- **What is needed**
For this exercise, write out the whole listing below exactly, omitting its images.

- **Data provided**

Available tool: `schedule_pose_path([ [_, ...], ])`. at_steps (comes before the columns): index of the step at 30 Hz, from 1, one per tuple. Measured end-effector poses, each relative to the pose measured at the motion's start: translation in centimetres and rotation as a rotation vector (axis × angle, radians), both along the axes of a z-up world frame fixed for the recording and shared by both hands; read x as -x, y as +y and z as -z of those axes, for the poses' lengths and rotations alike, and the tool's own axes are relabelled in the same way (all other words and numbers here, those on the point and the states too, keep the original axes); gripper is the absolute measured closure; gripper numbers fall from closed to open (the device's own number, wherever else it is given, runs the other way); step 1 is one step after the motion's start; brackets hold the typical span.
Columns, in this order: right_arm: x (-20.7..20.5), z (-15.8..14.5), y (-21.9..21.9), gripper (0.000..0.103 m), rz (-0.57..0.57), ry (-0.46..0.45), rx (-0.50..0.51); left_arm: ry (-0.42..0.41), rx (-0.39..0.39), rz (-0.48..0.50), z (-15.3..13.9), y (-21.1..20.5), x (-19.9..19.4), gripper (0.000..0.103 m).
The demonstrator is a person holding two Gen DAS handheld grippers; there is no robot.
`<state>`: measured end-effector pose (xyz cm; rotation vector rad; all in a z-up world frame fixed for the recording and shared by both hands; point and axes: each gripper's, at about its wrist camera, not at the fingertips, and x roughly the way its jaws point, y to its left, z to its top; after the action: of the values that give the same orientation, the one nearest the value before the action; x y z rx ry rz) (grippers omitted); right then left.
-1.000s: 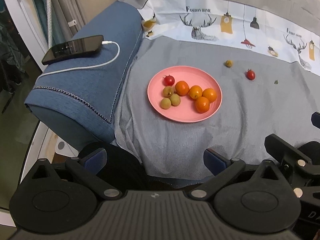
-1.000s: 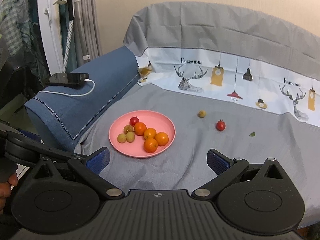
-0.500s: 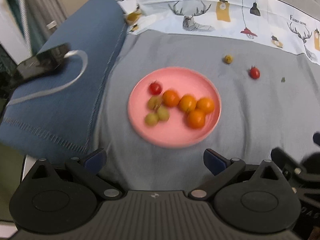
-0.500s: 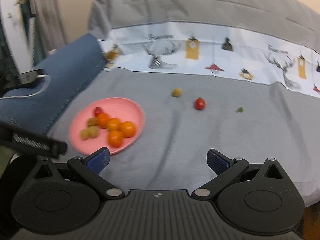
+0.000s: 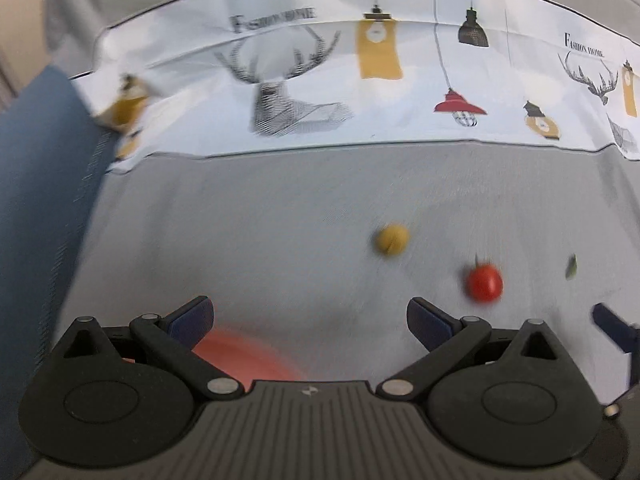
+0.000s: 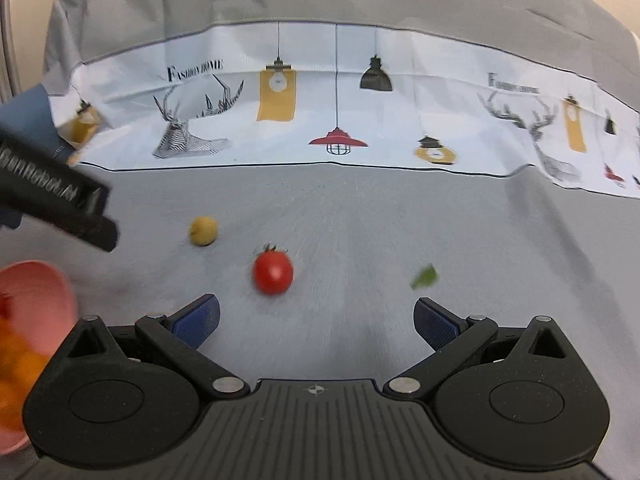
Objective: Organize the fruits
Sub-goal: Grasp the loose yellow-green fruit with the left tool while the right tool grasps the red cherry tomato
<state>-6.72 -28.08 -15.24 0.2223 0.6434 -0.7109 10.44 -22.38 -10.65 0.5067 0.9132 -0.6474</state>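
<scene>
- My left gripper (image 5: pixel 308 318) has its blue-padded fingers spread wide with nothing between them; it hangs above the grey cloth-covered surface (image 5: pixel 260 240), over the far edge of the round pink plastic plate (image 5: pixel 240 354).
- My right gripper (image 6: pixel 316 320) is just as wide open and also empty, pointed at the loose fruit ahead of it.
- Done so far, as I judge it: part of the fruit is already gathered. In the right wrist view the pink plate sits at the left edge (image 6: pixel 52 292) with blurred orange fruits (image 6: pixel 16 364) on it. How many are there I cannot tell, since most of the plate is out of view.
- Left to do: two pieces lie on the cloth, off the plate.
- The small round red cherry tomato with a green stem (image 6: pixel 273 272) lies just ahead of my right gripper, slightly left of its centre line.
- The small round yellow fruit (image 6: pixel 203 231) lies a little farther off and to the left, near the tomato but not touching it. It sits ahead of my left gripper.
- A small green leaf scrap (image 6: pixel 424 277) lies to the right of the tomato; I read it as debris, not fruit.
- My read: the job is well along, with these two strays left to be plated.
</scene>
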Motion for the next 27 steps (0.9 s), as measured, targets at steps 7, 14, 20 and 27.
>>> schedule_pose_path([
  [7,-3.1,3.8,-3.6,0.001,0.005,0.034,0.017,0.066,-0.007,0.014,4.4,-5.4,-3.5,0.0],
  [14,-3.0,4.2,-3.8,0.001,-0.003,-0.002,0.035,0.107,-0.043,0.033,7.4,-6.9,-4.6,0.0],
  [20,-3.1,3.9,-3.5,0.039,-0.038,-0.023,0.042,0.07,0.003,0.008,6.7,-6.5,-4.3,0.032],
  [27,-2.7,3.1,-3.2,0.071,-0.041,-0.044,0.048,0.053,-0.017,-0.008,4.2,-5.4,-2.7,0.076],
])
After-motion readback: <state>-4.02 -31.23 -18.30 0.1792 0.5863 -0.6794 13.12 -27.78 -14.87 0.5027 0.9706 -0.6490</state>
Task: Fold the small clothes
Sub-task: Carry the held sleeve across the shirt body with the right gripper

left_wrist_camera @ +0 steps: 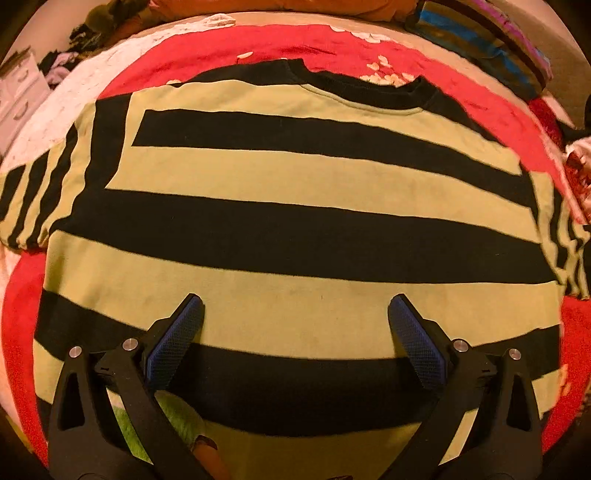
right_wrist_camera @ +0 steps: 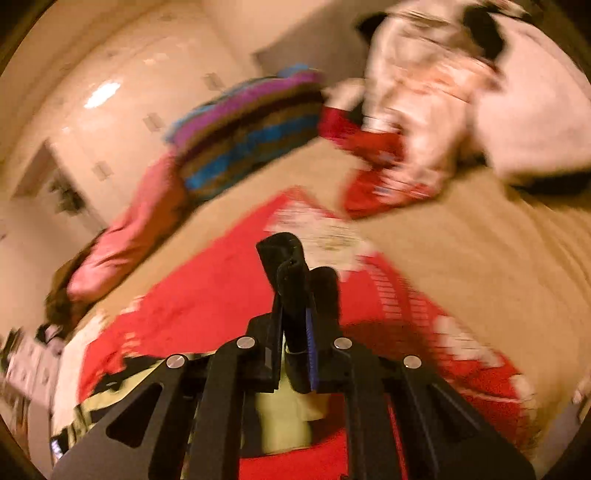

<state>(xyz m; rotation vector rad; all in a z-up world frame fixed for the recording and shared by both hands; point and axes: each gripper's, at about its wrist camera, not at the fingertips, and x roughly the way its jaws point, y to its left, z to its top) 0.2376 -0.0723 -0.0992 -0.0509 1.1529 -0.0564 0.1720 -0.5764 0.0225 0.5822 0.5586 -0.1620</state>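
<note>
**Shirt spread flat, first fold barely begun**

The striped shirt [left_wrist_camera: 288, 206] is laid flat, collar far and hem near, on a red blanket [left_wrist_camera: 229, 48]. Its left sleeve [left_wrist_camera: 33, 199] is spread outward, and the right sleeve [left_wrist_camera: 569, 243] hangs at the right edge. No fold is seen in the body, so nearly all of the folding is judged to be left.

The left gripper [left_wrist_camera: 295, 314] is held over the near part of the shirt, its jaws released and wide, with nothing between the blue pads [left_wrist_camera: 177, 339].

In the blurred right-wrist view, the right gripper [right_wrist_camera: 301, 280] is clenched on a dark fold of cloth [right_wrist_camera: 280, 254], and pale green and black fabric is seen hanging beneath it. This is judged to be an edge of the shirt, gripped for a first fold, though which edge cannot be told.

The blanket is spread on a tan bed [right_wrist_camera: 480, 258]. At the far left a white dresser [left_wrist_camera: 16, 96] and a heap of clothes [left_wrist_camera: 85, 33] are seen. A striped cushion [right_wrist_camera: 251, 125] lies at the far side, beside a pink pillow [right_wrist_camera: 129, 236]. At the far right a pale garment [right_wrist_camera: 424, 92] is piled. A glossy wardrobe [right_wrist_camera: 122, 92] closes the room behind.
</note>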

- **Result**
Available tool: `schedule_pose_path([ [_, ...], ])`. at_steps (comes before the columns): index of the step at 30 Hz, from 1, one per tuple. Measured end-effector poses, each relative to the pose measured at the motion's start: translation in centimetres and rotation as a rotation vector (axis × angle, radians), both along the axes of a z-up world frame fixed for the recording and shared by both hands; read x as -x, y as +y and z as -z of those axes, for the poses' lengths and rotations alike, and the tool's own axes are relabelled in the same way (all other words and numbers here, those on the point and the states too, keep the original axes); gripper is the absolute measured closure; gripper numbers fall from closed to open (the device's own number, wherever else it is given, runs the other way); step 1 is one step after the motion's start; brackets hold the typical span.
Columns, in this order: right_arm: x (-20.7..20.5), z (-15.8..14.5), y (-21.9..21.9), gripper (0.000..0.103 m), rz (-0.57..0.57), ry (-0.46..0.45), rx (-0.50..0.51); left_arm: ry (-0.42..0.41), rx (-0.39..0.39), rz (-0.48..0.50), z (-15.3..13.9), y (-21.1..20.5), x (-19.9..19.4), gripper (0.000..0.103 m).
The demonstrator is a person holding two Gen DAS handheld grippers; there is no robot.
`<state>`: measured end-effector pose (xyz cm; rotation vector rad; all in a z-up world frame fixed for the recording and shared by both hands; point and axes: each gripper's, at about its wrist camera, not at the fingertips, and x roughly the way its jaws point, y to its left, z to its top; after the action: of the values that give the same orientation, the one nearest the value before the action; x y z rx ry rz) (grippers omitted); right then left.
-1.000s: 
-1.000s: 
-0.500s: 
-0.500s: 
+0.000s: 
+0.000s: 
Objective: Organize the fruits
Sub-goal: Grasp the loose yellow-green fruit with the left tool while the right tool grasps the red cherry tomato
<state>-6.72 -28.08 -15.24 0.2223 0.6434 -0.7109 10.44 -22.38 -10.65 0.5067 0.9132 -0.6474</state>
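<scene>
- My left gripper (image 5: pixel 308 318) has its blue-padded fingers spread wide with nothing between them; it hangs above the grey cloth-covered surface (image 5: pixel 260 240), over the far edge of the round pink plastic plate (image 5: pixel 240 354).
- My right gripper (image 6: pixel 316 320) is just as wide open and also empty, pointed at the loose fruit ahead of it.
- Done so far, as I judge it: part of the fruit is already gathered. In the right wrist view the pink plate sits at the left edge (image 6: pixel 52 292) with blurred orange fruits (image 6: pixel 16 364) on it. How many are there I cannot tell, since most of the plate is out of view.
- Left to do: two pieces lie on the cloth, off the plate.
- The small round red cherry tomato with a green stem (image 6: pixel 273 272) lies just ahead of my right gripper, slightly left of its centre line.
- The small round yellow fruit (image 6: pixel 203 231) lies a little farther off and to the left, near the tomato but not touching it. It sits ahead of my left gripper.
- A small green leaf scrap (image 6: pixel 424 277) lies to the right of the tomato; I read it as debris, not fruit.
- My read: the job is well along, with these two strays left to be plated.
</scene>
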Motion for the next 27 steps (0.9 s), as measured, targets at steps 7, 14, 20 and 27.
>>> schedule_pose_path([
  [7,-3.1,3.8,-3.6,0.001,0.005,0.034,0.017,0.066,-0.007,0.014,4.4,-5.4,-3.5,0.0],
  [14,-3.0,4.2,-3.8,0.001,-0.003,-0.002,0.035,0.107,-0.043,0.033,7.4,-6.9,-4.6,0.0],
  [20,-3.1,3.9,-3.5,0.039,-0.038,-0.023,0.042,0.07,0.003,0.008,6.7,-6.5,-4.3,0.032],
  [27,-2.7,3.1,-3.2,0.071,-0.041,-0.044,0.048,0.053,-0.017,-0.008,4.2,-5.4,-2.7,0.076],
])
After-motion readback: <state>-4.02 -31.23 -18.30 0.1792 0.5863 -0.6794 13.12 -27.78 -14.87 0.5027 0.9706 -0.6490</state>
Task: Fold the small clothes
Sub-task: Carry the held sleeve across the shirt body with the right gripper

left_wrist_camera @ +0 steps: 
right_wrist_camera @ +0 steps: 

<state>(xyz m; rotation vector rad; all in a z-up world frame fixed for the recording and shared by both hands; point and axes: each gripper's, at about its wrist camera, not at the fingertips, and x roughly the way its jaws point, y to its left, z to its top) 0.2376 -0.0723 -0.0992 -0.0509 1.1529 -0.0564 0.1720 -0.5764 0.0225 0.5822 0.5586 -0.1620</state>
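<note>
**Shirt spread flat, first fold barely begun**

The striped shirt [left_wrist_camera: 288, 206] is laid flat, collar far and hem near, on a red blanket [left_wrist_camera: 229, 48]. Its left sleeve [left_wrist_camera: 33, 199] is spread outward, and the right sleeve [left_wrist_camera: 569, 243] hangs at the right edge. No fold is seen in the body, so nearly all of the folding is judged to be left.

The left gripper [left_wrist_camera: 295, 314] is held over the near part of the shirt, its jaws released and wide, with nothing between the blue pads [left_wrist_camera: 177, 339].

In the blurred right-wrist view, the right gripper [right_wrist_camera: 301, 280] is clenched on a dark fold of cloth [right_wrist_camera: 280, 254], and pale green and black fabric is seen hanging beneath it. This is judged to be an edge of the shirt, gripped for a first fold, though which edge cannot be told.

The blanket is spread on a tan bed [right_wrist_camera: 480, 258]. At the far left a white dresser [left_wrist_camera: 16, 96] and a heap of clothes [left_wrist_camera: 85, 33] are seen. A striped cushion [right_wrist_camera: 251, 125] lies at the far side, beside a pink pillow [right_wrist_camera: 129, 236]. At the far right a pale garment [right_wrist_camera: 424, 92] is piled. A glossy wardrobe [right_wrist_camera: 122, 92] closes the room behind.
</note>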

The answer contains nothing further.